▸ GIVEN MATERIAL
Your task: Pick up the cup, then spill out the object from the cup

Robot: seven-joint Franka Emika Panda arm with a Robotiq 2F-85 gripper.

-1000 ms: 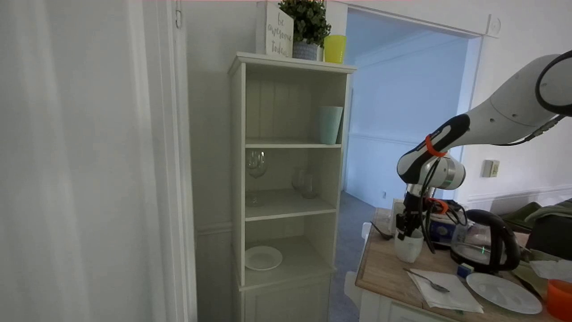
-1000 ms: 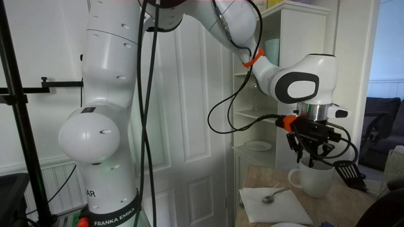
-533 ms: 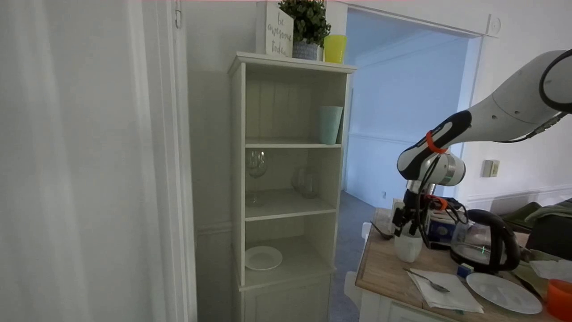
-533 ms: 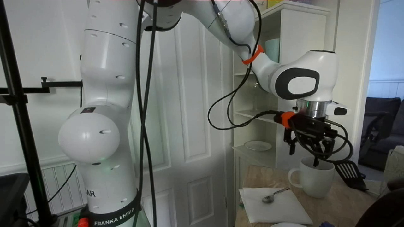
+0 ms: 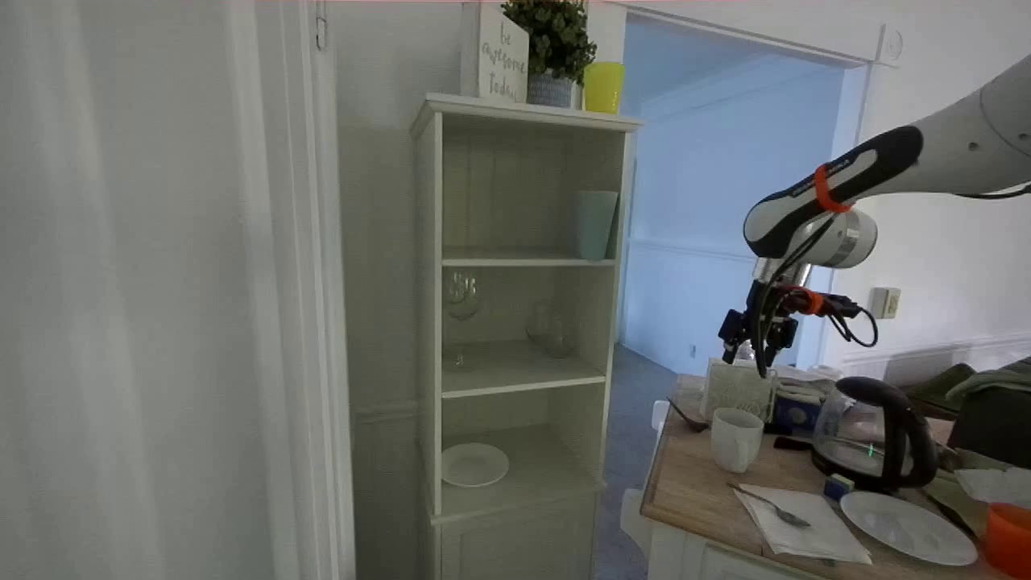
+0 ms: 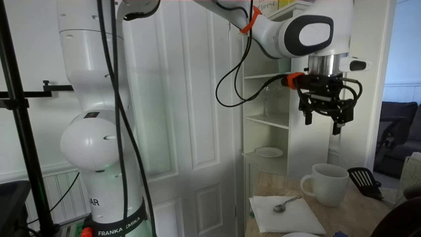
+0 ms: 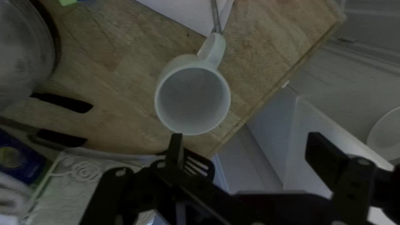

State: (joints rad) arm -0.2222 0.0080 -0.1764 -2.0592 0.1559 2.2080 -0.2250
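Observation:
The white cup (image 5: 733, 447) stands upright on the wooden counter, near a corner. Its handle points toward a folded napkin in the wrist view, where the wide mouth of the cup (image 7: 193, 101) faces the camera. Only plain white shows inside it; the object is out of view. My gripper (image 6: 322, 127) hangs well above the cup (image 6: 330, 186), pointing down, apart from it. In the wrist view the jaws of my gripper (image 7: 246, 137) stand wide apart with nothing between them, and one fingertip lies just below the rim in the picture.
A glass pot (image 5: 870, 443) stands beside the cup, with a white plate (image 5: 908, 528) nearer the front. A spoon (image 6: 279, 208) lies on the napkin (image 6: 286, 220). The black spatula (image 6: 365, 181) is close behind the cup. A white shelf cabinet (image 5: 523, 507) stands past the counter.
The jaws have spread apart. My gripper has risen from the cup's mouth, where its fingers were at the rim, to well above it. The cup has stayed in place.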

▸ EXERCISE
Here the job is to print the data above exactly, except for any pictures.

▸ SOLVED EXERCISE
Your task: Pick up the cup, then spill out the object from the cup

Robot: seven-joint Franka Emika Panda arm with a Robotiq 2F-85 gripper.

-1000 ms: 
-1000 ms: 
-533 ms: 
-533 ms: 
+0 ms: 
+0 ms: 
+0 ms: 

State: (joints rad) arm -0.2222 0.0080 -0.1764 -2.0592 0.1559 2.2080 -0.2250
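Observation:
The white cup (image 5: 733, 447) stands upright on the wooden counter, near a corner. Its handle points toward a folded napkin in the wrist view, where the wide mouth of the cup (image 7: 193, 101) faces the camera. Only plain white shows inside it; the object is out of view. My gripper (image 6: 322, 127) hangs well above the cup (image 6: 330, 186), pointing down, apart from it. In the wrist view the jaws of my gripper (image 7: 246, 137) stand wide apart with nothing between them, and one fingertip lies just below the rim in the picture.
A glass pot (image 5: 870, 443) stands beside the cup, with a white plate (image 5: 908, 528) nearer the front. A spoon (image 6: 279, 208) lies on the napkin (image 6: 286, 220). The black spatula (image 6: 365, 181) is close behind the cup. A white shelf cabinet (image 5: 523, 507) stands past the counter.
The jaws have spread apart. My gripper has risen from the cup's mouth, where its fingers were at the rim, to well above it. The cup has stayed in place.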

The response to the exercise is now complete.